A very simple lead nurturing workflow may involve just a series of four or five email messages sent over a period of several weeks. A more advanced workflow may include multiple touch points, content offers, and communication channels, all over a much longer period, and with multiple variations. It’s a good idea to start with a simple workflow, and then allow your campaigns to evolve over time.
If you’re using an adaptive marketing platform, like Act-On, you can take advantage of the latest technologies, such as machine learning and artificial intelligence, that can automagically segment, assign content, and send your emails.
Synch in with Sales
Lead nurturing is usually the marketing team’s responsibility, and it’s a fairly simple matter to assign a team member to manage a company’s ongoing nurturing campaigns.
Yet the process of developing a lead nurturing program is a cross-organizational job and should involve sales.
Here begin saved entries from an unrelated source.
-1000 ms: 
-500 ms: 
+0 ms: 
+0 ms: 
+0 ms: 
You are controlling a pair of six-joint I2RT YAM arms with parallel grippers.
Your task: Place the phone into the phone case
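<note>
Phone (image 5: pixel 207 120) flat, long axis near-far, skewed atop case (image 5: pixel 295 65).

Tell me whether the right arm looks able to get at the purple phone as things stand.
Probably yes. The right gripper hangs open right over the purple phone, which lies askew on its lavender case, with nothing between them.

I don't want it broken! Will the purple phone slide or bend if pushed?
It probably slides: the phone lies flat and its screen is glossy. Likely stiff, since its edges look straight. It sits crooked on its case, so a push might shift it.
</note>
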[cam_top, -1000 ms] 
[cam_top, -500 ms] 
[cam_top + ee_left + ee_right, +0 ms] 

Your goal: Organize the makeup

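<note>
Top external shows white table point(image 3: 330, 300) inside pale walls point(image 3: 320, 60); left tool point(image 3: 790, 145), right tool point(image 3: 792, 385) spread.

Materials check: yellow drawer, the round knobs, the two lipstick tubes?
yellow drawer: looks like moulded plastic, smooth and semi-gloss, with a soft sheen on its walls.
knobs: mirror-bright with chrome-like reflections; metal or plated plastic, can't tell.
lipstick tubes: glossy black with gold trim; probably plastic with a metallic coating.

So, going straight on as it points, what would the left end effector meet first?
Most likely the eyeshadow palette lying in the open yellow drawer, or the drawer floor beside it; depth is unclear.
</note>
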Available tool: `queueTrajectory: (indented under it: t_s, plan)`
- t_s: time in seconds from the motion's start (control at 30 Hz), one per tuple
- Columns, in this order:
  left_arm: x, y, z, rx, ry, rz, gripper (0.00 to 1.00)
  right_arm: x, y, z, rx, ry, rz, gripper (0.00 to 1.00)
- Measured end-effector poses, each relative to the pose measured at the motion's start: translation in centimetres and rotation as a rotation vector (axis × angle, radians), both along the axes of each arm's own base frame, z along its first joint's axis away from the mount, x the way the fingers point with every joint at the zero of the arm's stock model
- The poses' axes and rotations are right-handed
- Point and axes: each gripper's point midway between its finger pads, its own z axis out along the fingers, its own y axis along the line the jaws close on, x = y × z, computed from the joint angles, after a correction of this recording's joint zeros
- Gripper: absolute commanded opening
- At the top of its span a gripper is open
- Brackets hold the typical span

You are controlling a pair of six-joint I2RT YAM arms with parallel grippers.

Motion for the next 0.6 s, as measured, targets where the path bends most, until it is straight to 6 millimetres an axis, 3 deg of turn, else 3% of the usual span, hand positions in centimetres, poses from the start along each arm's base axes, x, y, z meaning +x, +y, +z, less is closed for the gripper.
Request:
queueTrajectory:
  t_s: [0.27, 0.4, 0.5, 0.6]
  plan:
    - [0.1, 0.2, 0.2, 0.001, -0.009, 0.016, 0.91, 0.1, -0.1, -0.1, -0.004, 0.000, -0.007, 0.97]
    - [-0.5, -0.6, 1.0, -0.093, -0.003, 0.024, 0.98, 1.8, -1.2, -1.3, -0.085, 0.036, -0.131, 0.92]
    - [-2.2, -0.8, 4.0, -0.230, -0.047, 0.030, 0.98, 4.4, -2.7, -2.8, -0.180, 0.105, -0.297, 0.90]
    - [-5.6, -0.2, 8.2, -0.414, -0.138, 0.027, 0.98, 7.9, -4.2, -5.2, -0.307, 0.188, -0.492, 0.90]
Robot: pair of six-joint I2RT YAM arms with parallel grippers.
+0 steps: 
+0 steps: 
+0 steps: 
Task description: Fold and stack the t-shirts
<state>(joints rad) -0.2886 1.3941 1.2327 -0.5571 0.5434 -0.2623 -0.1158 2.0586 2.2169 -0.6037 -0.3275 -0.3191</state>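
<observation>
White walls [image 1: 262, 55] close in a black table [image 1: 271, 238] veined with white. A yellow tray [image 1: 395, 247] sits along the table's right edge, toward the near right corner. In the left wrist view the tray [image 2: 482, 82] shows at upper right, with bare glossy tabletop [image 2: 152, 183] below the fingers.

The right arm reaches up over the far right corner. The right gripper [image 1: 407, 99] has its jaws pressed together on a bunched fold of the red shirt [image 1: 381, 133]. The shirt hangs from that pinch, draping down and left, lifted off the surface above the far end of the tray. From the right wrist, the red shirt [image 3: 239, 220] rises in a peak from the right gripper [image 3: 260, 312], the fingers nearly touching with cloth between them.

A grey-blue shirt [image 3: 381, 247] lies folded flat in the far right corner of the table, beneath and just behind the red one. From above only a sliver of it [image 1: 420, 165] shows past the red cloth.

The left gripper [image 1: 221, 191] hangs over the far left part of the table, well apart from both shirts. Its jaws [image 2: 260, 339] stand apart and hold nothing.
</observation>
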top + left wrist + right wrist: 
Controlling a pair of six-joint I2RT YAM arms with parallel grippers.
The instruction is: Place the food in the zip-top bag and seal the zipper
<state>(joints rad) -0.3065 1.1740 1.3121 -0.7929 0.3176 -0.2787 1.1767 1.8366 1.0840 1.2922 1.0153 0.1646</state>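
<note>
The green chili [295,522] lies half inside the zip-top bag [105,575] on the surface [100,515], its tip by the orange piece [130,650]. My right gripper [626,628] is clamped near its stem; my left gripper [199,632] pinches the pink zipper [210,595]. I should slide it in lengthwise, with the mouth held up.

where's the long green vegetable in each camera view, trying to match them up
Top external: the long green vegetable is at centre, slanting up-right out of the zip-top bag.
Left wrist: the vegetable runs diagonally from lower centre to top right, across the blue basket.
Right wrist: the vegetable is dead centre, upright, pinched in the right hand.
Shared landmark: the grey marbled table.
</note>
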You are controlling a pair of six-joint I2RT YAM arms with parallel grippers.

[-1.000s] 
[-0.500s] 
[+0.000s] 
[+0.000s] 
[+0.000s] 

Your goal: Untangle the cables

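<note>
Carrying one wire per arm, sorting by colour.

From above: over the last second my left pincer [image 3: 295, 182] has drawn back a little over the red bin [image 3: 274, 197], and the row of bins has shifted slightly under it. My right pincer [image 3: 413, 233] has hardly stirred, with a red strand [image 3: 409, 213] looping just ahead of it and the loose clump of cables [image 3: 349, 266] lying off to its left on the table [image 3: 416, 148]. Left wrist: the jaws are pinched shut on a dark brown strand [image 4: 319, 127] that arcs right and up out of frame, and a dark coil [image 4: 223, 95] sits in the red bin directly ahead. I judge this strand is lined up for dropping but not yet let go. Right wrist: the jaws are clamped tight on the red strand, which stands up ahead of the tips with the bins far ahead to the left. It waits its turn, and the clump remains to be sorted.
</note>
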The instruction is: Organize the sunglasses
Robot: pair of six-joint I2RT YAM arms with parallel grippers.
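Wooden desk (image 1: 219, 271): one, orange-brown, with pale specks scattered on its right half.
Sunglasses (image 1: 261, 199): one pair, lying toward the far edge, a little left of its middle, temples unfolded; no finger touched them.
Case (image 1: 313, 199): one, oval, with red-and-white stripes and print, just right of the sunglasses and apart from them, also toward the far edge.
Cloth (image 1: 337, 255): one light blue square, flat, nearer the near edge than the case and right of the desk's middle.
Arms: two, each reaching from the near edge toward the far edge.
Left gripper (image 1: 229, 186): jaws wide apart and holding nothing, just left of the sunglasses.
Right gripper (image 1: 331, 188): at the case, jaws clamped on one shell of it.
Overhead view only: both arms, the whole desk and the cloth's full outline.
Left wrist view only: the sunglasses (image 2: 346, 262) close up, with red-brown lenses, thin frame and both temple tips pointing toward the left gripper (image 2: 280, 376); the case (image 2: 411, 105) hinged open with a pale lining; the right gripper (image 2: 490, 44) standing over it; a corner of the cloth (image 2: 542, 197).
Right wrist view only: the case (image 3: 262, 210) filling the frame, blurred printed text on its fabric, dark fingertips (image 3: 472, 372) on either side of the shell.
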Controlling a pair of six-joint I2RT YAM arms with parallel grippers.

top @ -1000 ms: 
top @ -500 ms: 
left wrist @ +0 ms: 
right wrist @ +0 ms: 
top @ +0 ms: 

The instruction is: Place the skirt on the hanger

You’ll need the right people to gather data, create buyer profiles, develop nurturing campaign workflows, and find or create content.
There are two other reasons to build a lead nurturing team that includes representatives of both sales and marketing:
- Managing handoffs. The goal of a lead nurturing campaign is to move prospects down the funnel, turn them into opportunities, and hand them off to sales. But the devil is in the details: What criteria define an “opportunity?” When does the sales team take over the messaging and contact process from marketing
- Building a feedback process. Is the nurturing program delivering results? When leads don’t work out, are sales reps trained to return them to the nurturing program, or do they simply discard them? As always, clear lines of communications between sales and marketing can make the difference between success and failure.
Measure Your Results
Lead nurturing, especially when combined with an adaptive marketing platform, gives your company the ability to track and measure the effectiveness of your efforts. There are a few places to look for key performance indicators in a lead nurturing campaign, including:
- Engagement: Email open and clickthrough rates are an obvious starting point for your tracking efforts.
- Lead acceleration: How long does it take to move your leads between nurturing campaign stages, and how long does it take to move nurtured leads into the sales cycle?
- Outcome metrics: How many nurtured leads that enter the sales pipeline turn into closed/won deals? What is the average revenue associated with those deals, and how long do they take to close?
Once you establish a baseline with these and other key indicators, you can look for trouble spots in your nurturing campaign, experiment with solutions and consider your next steps.
Review, improve, expand
A basic lead nurturing campaign, using a handful of buyer profiles, a limited process flow, and some performance metrics, is a great place to start.
Like lead scoring, however, lead nurturing is a process that’s never finished; there’s always room to refine, improve and expand your efforts. Besides adding new touchpoints, content, and communication channels to your existing campaigns, there are other ways to take advantage of lead nurturing, including:
- Customer loyalty and retention: Use nurturing tactics to build deeper relationships with your existing customers – including cross-sell and upsell opportunities based on targeted content.
- Customer welcome and onboarding: Use lead nurturing to introduce customers to a newly-purchased product or service; give them support options, tips and tricks, community information, and other resources.
- Remarketing: So-called “waking the dead” campaigns can make the most of missed opportunities (see sidebar).
Lead nurturing can be intimidating, and it can certainly be a complex undertaking. Getting started with lead nurturing, however, can be a straightforward process, given an effective game plan and clearly defined goals.